Sufis see tasawwuf as an inseparable part of Islam, just like the sharia. Traditional Sufis, such as Bayazid Bastami, Jalaluddin Rumi, Haji Bektash Veli, Junaid Baghdadi, and Al-Ghazali, argued for Sufism as being based upon the tenets of Islam and the teachings of the prophet. Historian Nile Green argued that Islam in the Medieval period, was more or less Sufism. Popular devotional practices such as the veneration of Sufi saints have been viewed as innovations from the original religion from followers of Salafism, who have sometimes physically attacked Sufis, leading to a deterioration in Sufi–Salafi relations.

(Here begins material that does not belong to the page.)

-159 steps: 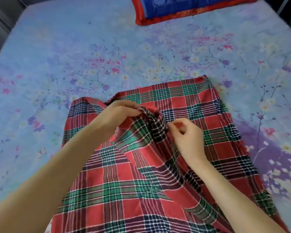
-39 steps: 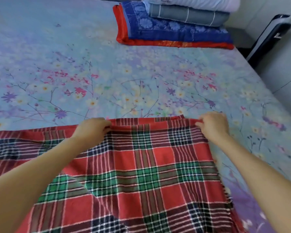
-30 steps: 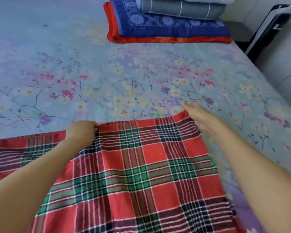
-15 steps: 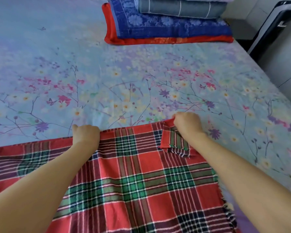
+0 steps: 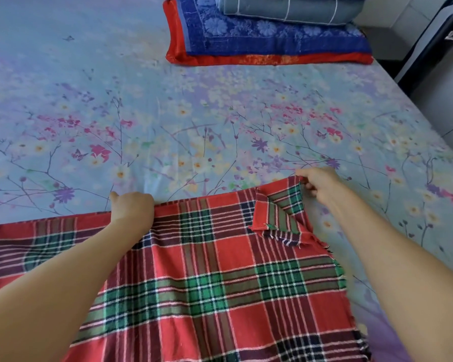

Sufi congregations form orders (tariqa) centered around a teacher (wali) who traces a spiritual chain back to Muhammad. Sufis played an important role in the formation of Muslim societies through their missionary and educational activities. Sufi influenced Ahle Sunnat movement or Barelvi movement defends Sufi practices and beliefs with over 200 million followers in south Asia. Sufism is prominent in Central Asia, as well as in African countries like Tunisia, Algeria, Morocco, Senegal, Chad and Niger.

Law and jurisprudence 

Sharia is the religious law forming part of the Islamic tradition. It is derived from the religious precepts of Islam, particularly the Quran and the Hadith. In Arabic, the term sharīʿah refers to God's divine law and is contrasted with fiqh, which refers to its scholarly interpretations. The manner of its application in modern times has been a subject of dispute between Muslim traditionalists and reformists.

Traditional theory of Islamic jurisprudence recognizes four sources of sharia: the Quran, sunnah (Hadith and Sira), qiyas (analogical reasoning), and ijma (juridical consensus). Different legal schools developed methodologies for deriving sharia rulings from scriptural sources using a process known as ijtihad. Traditional jurisprudence distinguishes two principal branches of law,ʿibādāt (rituals) and muʿāmalāt (social relations), which together comprise a wide range of topics. Its rulings assign actions to one of five categories called ahkam: mandatory (fard), recommended (mustahabb), permitted (mubah), abhorred (makruh), and prohibited (haram). Forgiveness is much celebrated in Islam and, in criminal law, while imposing a penalty on an offender in proportion to their offense is considered permissible; forgiving the offender is better. To go one step further by offering a favor to the offender is regarded as the peak of excellence. Some areas of sharia overlap with the Western notion of law while others correspond more broadly to living life in accordance with God's will.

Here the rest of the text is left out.